Ambassador Nikki R. Haley

February 26, 2020 / Hudson Institute

It’s a great pleasure to be at the Hudson Institute. Hudson is in the forefront of the battle of ideas, ideas about what makes America strong and prosperous, ideas about what makes the world freer and more, and I’m honored to be with you.

I came here today with a simple goal to remind us why capitalism is the best economic system the world has ever seen.

A growing number of people have forgotten this fundamental truth.

The democratic presidential candidates are embracing socialism and some in more traditionally conservative circles are calling for a watered-down version of capitalism.

While these two camps are different, they are the same in one key respect, both are dangerous to the American people.

For the sake of our children and our grandchildren, America’s future must be built on an actual capitalist foundation. I’ll start with the people and the place that I know best. My family and my home state of South Carolina. I’m the daughter of Indian immigrants. My parents left lives of relative privilege in India to move to America. They wanted to give their children the best shot at the best life. It took them to the town of Bamberg, South Carolina. Population, 2,500.

When I was growing up, my mother did what so many immigrants do. She started a small business, a retail clothing and gift store in one of the most rural parts of the state. It was a family business in every sense of the word, started from scratch.

When I was 12 years old, my mother’s longtime bookkeeper announced she was leaving. After a couple of weeks of not finding a replacement, the bookkeeper got concerned. She had to train someone to take her place and time was growing short. She asked my mom how she wanted to handle it.

I happened to be walking past at that exact moment. My mom grabbed my arm and said, “Train her. She can do it.”

By the time I was 13, I was doing taxes, keeping the ledger, and balancing the expenses and the bank account.
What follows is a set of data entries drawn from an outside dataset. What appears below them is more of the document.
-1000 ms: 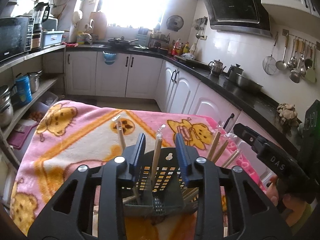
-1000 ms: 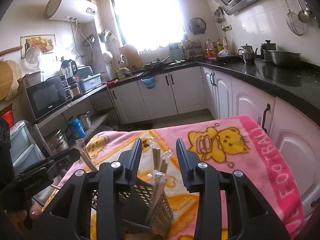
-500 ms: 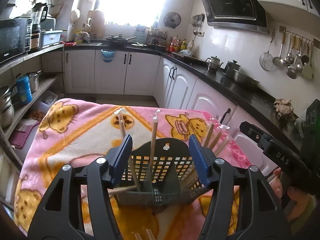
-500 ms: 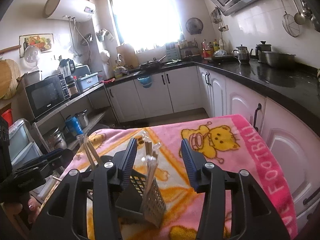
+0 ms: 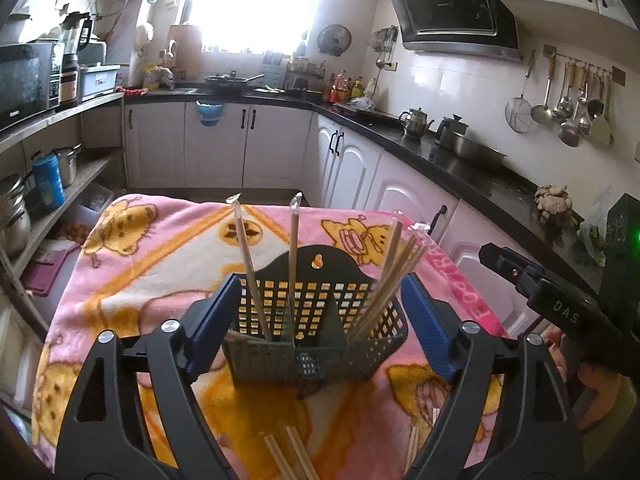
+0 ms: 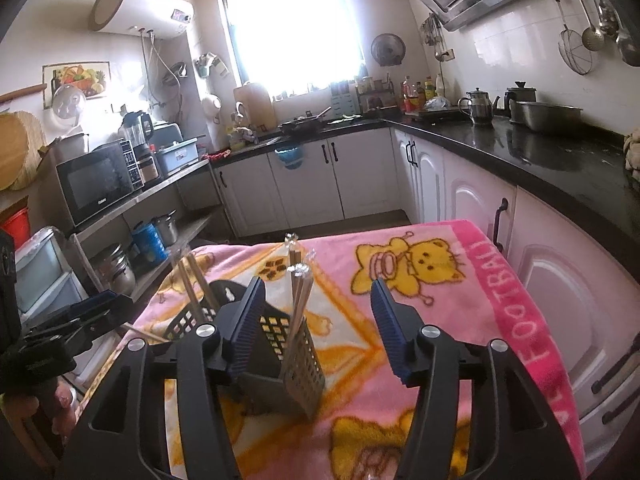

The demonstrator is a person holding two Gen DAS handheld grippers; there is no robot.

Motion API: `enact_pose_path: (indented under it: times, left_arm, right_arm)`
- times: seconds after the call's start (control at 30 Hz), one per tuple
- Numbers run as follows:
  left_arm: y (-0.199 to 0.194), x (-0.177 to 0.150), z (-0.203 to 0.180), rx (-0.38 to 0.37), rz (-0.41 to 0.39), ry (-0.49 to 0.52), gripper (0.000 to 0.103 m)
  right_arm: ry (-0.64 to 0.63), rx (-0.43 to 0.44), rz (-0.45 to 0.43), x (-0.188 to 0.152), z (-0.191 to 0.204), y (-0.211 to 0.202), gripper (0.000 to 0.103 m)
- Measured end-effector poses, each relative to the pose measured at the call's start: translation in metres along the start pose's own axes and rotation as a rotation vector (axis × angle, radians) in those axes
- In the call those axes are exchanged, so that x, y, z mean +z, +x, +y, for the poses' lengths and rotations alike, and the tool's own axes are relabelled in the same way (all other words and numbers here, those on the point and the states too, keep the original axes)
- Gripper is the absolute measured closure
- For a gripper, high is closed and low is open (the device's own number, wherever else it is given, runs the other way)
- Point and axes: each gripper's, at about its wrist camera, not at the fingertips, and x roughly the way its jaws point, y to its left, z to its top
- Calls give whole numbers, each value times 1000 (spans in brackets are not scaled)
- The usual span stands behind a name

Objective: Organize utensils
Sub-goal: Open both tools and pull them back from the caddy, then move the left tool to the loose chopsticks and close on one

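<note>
Home kitchen, lived-in. L-shaped black countertop [image 5: 472, 160] over white cabinet doors [image 5: 216, 144] w/ dark handles. Range hood [image 5: 452, 12] on tiled wall; ladles & strainers hang from a rail [image 5: 568, 108] beside it. Kettle [image 5: 416, 122] and steel basin [image 5: 476, 150] on the counter, frying pan [image 5: 230, 80] near the bright window [image 6: 292, 28]. Opposite side: microwave [image 6: 100, 180] and blender [image 6: 138, 132] on an open shelf, pots [image 6: 114, 270] stored below. Water heater [image 6: 140, 10] mounted high on the wall, small fan [image 6: 388, 50] by the window. Sauce bottles [image 6: 420, 90] in the corner.

Basket [image 5: 316, 332] with chopsticks [image 5: 294, 256] blocks forward path.
</note>
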Motion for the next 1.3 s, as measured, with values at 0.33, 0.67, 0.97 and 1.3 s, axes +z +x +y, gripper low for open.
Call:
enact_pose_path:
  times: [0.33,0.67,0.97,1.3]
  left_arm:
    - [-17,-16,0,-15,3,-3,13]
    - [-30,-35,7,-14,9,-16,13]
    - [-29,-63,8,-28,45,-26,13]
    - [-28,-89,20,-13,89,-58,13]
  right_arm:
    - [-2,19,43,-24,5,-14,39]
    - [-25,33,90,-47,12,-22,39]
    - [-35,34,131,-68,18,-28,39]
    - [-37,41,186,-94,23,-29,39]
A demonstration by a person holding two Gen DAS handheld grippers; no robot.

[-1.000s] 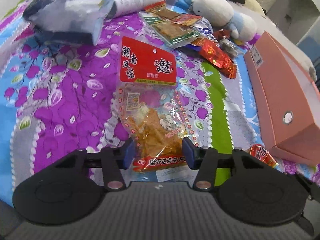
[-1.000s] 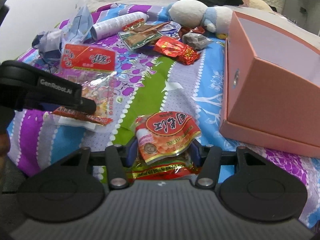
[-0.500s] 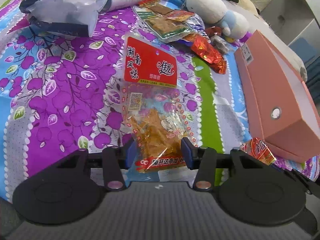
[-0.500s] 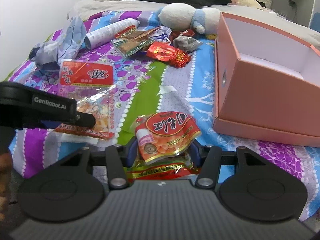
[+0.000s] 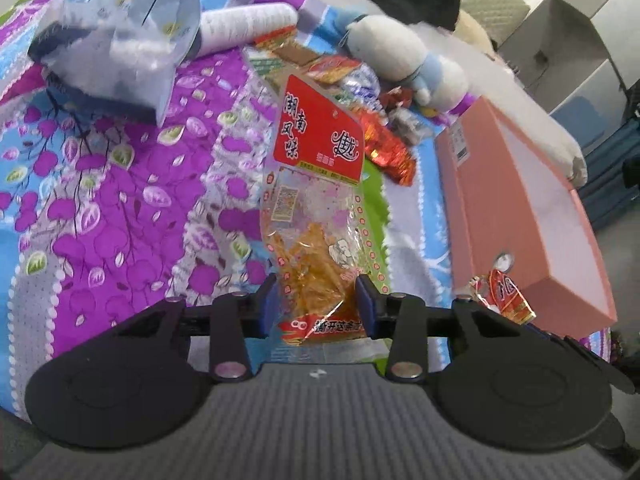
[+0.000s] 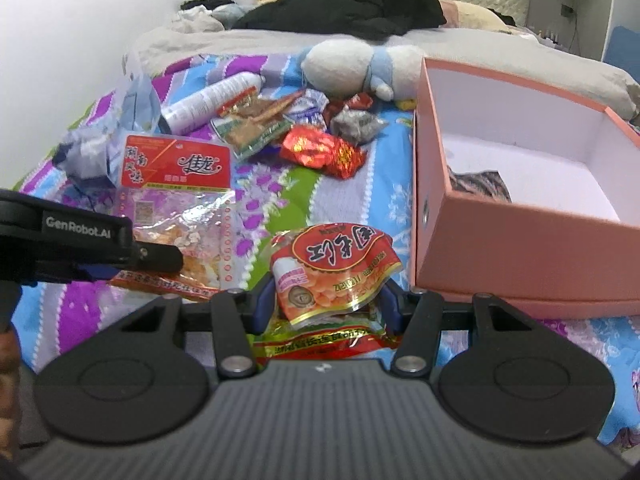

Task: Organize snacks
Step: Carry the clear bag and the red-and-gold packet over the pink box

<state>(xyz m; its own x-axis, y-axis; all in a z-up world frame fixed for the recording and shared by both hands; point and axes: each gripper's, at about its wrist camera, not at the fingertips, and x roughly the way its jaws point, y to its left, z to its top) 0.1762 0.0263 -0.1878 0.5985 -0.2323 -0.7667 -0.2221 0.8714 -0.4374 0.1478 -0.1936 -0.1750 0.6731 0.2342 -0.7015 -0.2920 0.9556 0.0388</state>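
Note:
My left gripper is shut on the lower end of a long clear snack bag with a red header card and holds it lifted off the bedspread; the bag also shows in the right wrist view. My right gripper is shut on a red and orange snack packet, held just left of the open pink box. The box holds one dark packet. A pile of loose snack packets lies further back on the bed.
A white plush toy, a white spray bottle and a crumpled plastic bag lie at the far side of the patterned bedspread. Black clothes lie behind on the bed.
Both grippers have risen with their packets. The long bag now hangs clear of the bedspread, and the right gripper has come up enough to see into the pink box.

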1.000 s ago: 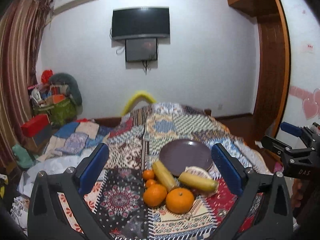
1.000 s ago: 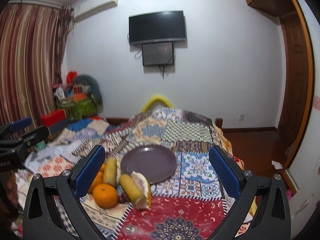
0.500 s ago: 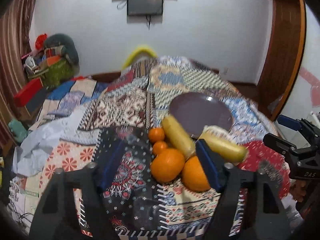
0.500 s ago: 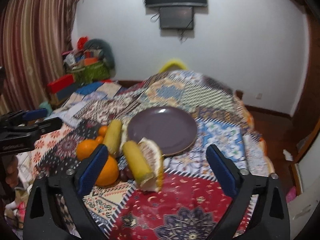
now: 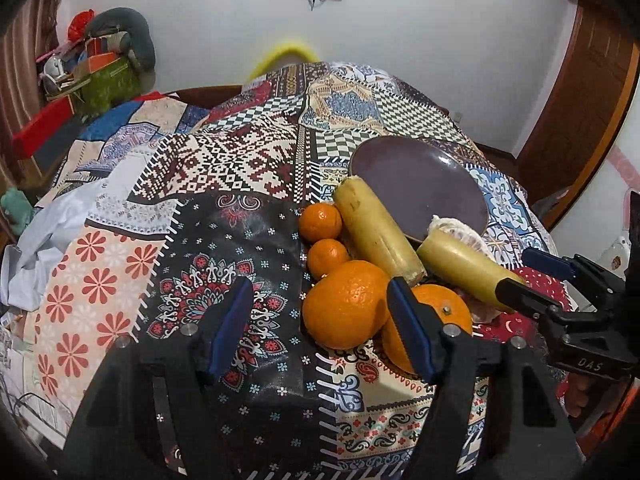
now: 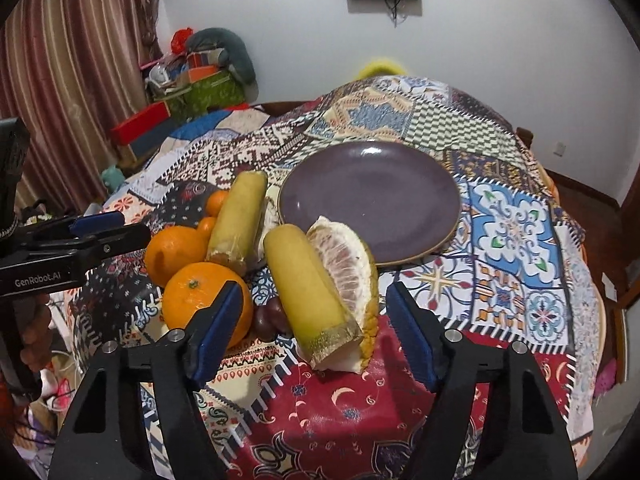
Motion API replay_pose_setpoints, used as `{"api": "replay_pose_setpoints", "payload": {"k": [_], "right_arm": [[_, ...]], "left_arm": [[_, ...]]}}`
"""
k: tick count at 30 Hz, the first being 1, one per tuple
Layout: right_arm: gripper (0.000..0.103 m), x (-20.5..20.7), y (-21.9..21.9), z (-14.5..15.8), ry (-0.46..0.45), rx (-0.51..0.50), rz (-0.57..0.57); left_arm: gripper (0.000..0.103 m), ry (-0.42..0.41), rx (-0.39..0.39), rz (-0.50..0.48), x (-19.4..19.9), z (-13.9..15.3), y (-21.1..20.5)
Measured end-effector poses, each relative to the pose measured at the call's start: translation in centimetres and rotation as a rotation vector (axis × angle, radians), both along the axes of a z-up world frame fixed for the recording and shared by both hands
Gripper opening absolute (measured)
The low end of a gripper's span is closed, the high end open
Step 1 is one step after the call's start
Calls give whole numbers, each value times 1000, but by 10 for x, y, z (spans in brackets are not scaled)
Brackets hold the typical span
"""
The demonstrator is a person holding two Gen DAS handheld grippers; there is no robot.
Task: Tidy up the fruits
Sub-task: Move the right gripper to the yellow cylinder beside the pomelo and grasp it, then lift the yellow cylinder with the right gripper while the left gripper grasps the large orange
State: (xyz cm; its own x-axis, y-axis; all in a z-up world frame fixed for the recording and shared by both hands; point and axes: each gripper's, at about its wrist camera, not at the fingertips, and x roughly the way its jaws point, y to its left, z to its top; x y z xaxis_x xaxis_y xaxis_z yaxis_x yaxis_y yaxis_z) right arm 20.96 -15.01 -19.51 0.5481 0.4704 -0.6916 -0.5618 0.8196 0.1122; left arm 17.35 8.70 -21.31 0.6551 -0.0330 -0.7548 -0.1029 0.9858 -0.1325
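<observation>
A pile of fruit lies on the patchwork cloth beside an empty purple plate [image 5: 424, 184] [image 6: 372, 196]. It holds two big oranges [image 5: 346, 304] [image 6: 200, 300], two small tangerines [image 5: 320, 222], two yellow sugarcane pieces [image 5: 376, 228] [image 6: 308, 284], a peeled pomelo wedge [image 6: 348, 264] and dark grapes [image 6: 272, 316]. My left gripper [image 5: 320, 320] is open, its fingers to either side of the nearer big orange. My right gripper [image 6: 312, 320] is open around the near end of the sugarcane piece and pomelo wedge.
The table is round and its cloth drops off at the edges. A cluttered heap with a green box [image 6: 208, 88] and a red box [image 5: 44, 124] stands at the back left by the curtain. A wooden door [image 5: 580, 92] is at the right.
Both grippers have moved down and forward to the fruit pile. Both have narrowed their opening, the left around the big orange, the right around the sugarcane and pomelo.
</observation>
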Motion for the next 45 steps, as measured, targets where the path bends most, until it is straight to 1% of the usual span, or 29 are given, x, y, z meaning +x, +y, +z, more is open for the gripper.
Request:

It wasn’t until I got to college that I realized that wasn’t normal.

Now I realize it was totally child labor.

I love telling this story for so many reasons. Mostly because it shows the promise of America.

This is a country where a woman can start a business, where she can hire neighbors and give them a good paycheck, where people can find different jobs, better jobs that match their talents and their passions.

This is a country where someone who wants to make the world a better place can, and for these reasons, this country has lifted up more people, unlocked more progress, and unleashed more prosperity than any other country in history.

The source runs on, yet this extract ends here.